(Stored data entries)
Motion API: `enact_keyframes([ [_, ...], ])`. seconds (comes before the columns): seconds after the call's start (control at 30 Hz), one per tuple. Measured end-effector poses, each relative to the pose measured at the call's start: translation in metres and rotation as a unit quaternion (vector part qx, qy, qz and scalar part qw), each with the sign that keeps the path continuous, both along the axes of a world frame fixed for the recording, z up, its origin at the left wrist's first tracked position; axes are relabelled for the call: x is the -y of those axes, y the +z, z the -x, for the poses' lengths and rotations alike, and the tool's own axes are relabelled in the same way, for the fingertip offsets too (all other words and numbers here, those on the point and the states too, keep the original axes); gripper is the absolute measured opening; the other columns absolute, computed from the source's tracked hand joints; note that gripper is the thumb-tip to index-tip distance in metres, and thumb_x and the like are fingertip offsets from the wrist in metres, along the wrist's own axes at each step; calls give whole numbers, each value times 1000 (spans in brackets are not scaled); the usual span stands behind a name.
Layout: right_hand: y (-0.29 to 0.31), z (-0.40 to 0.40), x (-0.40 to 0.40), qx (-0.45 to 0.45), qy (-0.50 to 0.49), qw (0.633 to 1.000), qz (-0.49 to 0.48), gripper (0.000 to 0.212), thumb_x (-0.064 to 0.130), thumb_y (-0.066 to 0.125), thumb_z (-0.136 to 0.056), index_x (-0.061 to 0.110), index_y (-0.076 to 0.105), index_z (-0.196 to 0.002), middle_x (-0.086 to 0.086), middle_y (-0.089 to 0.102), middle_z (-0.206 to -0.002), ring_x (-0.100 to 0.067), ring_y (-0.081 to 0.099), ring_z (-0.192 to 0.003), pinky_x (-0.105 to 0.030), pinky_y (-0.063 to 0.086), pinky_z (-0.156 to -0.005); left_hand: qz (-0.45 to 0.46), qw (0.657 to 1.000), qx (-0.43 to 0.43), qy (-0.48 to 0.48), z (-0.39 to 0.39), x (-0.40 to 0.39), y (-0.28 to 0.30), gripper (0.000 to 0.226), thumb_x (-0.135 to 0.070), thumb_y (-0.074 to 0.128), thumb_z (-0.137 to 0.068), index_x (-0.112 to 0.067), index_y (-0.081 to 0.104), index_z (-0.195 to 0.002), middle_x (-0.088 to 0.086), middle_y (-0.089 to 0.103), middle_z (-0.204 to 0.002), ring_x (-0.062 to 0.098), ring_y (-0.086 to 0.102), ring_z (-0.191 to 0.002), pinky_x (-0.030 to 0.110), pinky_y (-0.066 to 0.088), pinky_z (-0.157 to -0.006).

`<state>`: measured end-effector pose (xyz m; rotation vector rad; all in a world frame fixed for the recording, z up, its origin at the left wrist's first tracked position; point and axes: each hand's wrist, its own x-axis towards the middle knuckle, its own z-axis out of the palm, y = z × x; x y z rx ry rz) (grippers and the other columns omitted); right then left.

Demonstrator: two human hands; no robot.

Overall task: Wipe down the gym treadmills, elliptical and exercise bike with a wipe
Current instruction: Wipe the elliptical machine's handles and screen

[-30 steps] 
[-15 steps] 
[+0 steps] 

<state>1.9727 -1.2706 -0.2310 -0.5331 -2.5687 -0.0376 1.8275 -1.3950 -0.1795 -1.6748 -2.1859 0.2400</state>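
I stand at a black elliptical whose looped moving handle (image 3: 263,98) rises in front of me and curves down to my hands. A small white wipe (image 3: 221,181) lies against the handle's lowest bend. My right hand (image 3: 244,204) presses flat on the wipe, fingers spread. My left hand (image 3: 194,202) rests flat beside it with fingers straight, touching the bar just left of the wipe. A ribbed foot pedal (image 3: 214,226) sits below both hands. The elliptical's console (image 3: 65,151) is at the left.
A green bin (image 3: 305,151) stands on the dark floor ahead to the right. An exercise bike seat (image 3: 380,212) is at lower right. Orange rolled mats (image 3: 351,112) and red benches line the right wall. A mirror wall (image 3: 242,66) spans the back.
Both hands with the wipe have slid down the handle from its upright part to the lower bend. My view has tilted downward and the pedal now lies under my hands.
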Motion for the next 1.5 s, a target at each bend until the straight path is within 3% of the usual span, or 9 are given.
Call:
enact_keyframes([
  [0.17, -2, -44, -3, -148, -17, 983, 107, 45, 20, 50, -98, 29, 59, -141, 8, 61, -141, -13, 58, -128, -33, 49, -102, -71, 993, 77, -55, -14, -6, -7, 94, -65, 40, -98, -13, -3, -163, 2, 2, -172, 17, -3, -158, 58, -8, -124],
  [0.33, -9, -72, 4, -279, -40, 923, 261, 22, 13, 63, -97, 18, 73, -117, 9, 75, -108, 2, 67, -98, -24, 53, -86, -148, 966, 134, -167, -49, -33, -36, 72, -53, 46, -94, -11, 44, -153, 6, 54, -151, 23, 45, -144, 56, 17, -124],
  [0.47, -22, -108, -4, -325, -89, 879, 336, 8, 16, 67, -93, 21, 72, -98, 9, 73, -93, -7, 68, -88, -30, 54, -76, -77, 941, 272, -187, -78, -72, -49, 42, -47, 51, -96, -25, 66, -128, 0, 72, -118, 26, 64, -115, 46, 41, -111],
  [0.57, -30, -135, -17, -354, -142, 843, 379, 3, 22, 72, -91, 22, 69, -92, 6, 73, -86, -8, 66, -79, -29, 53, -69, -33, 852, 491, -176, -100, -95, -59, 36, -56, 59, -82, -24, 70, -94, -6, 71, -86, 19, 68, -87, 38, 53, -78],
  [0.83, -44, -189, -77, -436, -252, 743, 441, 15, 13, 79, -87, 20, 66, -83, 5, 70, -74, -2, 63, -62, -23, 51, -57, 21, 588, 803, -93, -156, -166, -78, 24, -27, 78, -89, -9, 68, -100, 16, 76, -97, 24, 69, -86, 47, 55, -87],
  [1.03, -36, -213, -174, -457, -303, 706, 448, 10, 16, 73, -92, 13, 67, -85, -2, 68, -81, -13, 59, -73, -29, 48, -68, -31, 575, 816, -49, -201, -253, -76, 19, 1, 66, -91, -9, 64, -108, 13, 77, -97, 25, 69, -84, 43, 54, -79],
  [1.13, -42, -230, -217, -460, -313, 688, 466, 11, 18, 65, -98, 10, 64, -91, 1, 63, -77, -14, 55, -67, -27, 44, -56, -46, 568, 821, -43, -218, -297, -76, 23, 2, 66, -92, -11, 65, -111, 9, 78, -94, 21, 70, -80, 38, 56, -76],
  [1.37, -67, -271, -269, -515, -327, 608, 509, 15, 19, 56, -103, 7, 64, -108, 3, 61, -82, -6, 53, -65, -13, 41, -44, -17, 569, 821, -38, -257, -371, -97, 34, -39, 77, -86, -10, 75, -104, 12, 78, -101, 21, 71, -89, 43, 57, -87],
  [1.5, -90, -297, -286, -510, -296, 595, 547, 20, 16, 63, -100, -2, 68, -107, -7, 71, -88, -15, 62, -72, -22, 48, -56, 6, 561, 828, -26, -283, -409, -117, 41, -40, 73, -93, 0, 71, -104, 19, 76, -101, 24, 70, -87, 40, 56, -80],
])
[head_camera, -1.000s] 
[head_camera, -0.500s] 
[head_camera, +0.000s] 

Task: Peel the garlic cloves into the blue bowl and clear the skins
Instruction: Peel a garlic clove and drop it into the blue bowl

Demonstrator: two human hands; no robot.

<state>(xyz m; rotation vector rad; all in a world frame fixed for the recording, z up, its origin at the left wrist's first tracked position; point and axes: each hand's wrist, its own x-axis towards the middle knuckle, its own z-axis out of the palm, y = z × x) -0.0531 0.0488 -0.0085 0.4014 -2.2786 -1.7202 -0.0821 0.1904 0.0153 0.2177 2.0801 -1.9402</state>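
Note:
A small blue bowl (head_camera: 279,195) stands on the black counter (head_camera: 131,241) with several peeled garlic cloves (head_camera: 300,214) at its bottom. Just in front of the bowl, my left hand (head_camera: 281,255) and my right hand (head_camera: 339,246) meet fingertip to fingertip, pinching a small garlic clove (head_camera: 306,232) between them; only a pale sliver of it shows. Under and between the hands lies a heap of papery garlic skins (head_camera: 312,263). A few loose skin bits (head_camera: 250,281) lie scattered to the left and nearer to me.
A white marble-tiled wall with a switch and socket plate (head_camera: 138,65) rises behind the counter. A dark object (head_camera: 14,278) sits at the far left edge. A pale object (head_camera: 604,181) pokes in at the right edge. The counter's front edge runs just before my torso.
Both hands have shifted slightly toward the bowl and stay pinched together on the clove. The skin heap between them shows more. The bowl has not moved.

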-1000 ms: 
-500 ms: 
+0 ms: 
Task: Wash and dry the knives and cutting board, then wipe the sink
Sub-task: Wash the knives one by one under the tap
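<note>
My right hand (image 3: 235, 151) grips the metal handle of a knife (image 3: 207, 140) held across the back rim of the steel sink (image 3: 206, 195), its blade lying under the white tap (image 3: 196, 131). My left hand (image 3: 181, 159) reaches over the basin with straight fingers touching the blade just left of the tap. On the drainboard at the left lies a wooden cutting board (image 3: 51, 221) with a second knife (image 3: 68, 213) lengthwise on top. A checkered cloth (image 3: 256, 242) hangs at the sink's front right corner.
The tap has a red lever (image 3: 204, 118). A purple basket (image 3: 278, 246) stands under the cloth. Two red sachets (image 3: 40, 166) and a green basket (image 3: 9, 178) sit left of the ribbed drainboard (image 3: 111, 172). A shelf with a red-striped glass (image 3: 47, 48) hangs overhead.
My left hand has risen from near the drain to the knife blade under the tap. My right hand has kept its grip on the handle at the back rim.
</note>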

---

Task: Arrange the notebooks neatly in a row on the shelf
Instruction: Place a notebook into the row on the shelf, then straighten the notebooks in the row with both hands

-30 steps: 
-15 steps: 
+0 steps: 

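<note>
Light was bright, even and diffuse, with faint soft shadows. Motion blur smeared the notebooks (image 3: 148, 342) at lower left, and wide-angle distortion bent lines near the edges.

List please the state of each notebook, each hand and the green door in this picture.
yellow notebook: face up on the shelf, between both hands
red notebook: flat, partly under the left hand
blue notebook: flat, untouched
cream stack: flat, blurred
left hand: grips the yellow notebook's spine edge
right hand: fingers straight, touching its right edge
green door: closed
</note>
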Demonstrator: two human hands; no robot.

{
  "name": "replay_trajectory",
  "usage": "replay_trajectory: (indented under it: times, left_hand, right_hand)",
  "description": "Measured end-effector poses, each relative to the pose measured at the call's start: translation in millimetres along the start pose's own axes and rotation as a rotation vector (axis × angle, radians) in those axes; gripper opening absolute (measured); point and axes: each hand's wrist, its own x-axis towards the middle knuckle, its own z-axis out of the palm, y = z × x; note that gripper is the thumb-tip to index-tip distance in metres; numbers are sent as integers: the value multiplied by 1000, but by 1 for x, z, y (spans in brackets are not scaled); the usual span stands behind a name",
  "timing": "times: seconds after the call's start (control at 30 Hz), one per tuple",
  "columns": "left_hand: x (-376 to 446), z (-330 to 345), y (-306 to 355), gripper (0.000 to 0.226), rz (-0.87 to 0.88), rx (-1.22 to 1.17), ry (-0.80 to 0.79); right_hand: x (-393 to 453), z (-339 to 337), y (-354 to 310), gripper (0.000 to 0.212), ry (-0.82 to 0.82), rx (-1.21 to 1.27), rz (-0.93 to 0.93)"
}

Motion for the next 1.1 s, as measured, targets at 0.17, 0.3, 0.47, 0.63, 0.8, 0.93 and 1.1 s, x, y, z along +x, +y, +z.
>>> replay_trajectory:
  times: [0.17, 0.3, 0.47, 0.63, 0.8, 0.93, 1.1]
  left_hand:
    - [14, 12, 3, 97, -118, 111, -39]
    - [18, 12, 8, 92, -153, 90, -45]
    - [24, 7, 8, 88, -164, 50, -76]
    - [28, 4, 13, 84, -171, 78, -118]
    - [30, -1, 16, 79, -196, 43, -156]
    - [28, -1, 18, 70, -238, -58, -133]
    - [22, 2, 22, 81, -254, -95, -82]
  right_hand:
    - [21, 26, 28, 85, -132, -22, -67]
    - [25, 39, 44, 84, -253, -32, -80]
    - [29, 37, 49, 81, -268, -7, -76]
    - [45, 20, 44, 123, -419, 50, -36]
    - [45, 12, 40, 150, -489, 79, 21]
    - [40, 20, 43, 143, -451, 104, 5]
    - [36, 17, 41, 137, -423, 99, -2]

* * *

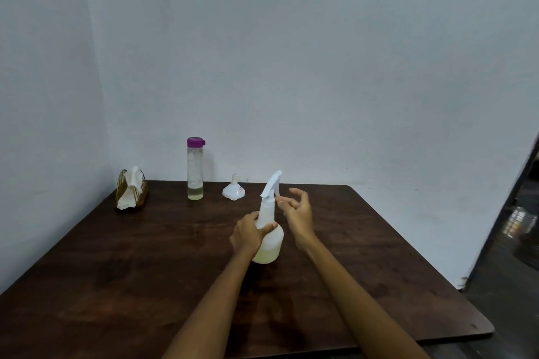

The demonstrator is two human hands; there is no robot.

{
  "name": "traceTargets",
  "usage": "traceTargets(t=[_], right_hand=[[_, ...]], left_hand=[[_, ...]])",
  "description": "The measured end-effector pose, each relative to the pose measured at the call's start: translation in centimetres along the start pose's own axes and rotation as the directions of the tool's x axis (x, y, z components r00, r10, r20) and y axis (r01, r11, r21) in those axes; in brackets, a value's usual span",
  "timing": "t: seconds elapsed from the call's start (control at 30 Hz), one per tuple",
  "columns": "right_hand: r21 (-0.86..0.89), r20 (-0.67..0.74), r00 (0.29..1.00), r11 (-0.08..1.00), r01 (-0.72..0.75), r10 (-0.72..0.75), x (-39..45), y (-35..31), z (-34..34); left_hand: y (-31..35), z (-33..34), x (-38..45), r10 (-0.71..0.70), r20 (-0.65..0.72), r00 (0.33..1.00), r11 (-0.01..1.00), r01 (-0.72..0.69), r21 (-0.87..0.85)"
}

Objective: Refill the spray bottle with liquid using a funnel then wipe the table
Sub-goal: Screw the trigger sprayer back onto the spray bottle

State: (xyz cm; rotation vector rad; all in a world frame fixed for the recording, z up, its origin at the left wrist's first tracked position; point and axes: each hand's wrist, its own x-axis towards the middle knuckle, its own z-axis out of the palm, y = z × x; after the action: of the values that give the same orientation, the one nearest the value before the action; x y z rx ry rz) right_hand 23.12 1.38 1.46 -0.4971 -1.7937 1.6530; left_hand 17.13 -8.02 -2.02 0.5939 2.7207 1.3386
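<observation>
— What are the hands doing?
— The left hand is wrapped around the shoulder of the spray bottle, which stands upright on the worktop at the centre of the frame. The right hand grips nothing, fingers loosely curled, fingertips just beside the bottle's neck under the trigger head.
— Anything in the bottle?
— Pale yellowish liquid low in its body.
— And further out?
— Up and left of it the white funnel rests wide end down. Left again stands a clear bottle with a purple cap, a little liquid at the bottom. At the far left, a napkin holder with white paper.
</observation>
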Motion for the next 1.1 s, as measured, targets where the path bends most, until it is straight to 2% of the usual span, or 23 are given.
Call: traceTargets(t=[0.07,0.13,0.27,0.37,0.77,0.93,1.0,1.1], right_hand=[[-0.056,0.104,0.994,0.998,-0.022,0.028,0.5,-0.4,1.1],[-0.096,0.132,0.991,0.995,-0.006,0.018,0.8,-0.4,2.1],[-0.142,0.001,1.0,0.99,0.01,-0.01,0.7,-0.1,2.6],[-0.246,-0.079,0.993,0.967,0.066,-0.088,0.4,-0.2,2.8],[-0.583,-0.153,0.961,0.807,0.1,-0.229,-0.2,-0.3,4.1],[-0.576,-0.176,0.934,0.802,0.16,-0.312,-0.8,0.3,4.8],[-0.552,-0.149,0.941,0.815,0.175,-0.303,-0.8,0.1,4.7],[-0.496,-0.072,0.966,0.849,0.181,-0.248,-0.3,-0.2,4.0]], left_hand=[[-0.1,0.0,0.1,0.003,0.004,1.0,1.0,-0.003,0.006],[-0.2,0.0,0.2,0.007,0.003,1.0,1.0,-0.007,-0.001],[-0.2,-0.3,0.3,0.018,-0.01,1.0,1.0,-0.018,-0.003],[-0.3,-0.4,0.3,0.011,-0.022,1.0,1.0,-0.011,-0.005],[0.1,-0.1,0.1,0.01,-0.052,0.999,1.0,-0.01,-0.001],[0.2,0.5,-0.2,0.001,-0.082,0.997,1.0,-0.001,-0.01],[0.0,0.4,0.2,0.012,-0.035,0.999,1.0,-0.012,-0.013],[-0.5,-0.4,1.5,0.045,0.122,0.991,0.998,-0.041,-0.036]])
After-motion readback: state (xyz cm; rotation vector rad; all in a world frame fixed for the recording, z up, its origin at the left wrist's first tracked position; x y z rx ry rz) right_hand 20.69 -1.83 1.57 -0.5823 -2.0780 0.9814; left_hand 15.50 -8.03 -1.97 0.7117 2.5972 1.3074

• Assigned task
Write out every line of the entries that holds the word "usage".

• Answer to this task
  "usage": "replay_trajectory: (indented under it: times, left_hand, right_hand)",
  "usage": "traceTargets(t=[_], right_hand=[[_, ...]], left_hand=[[_, ...]])",

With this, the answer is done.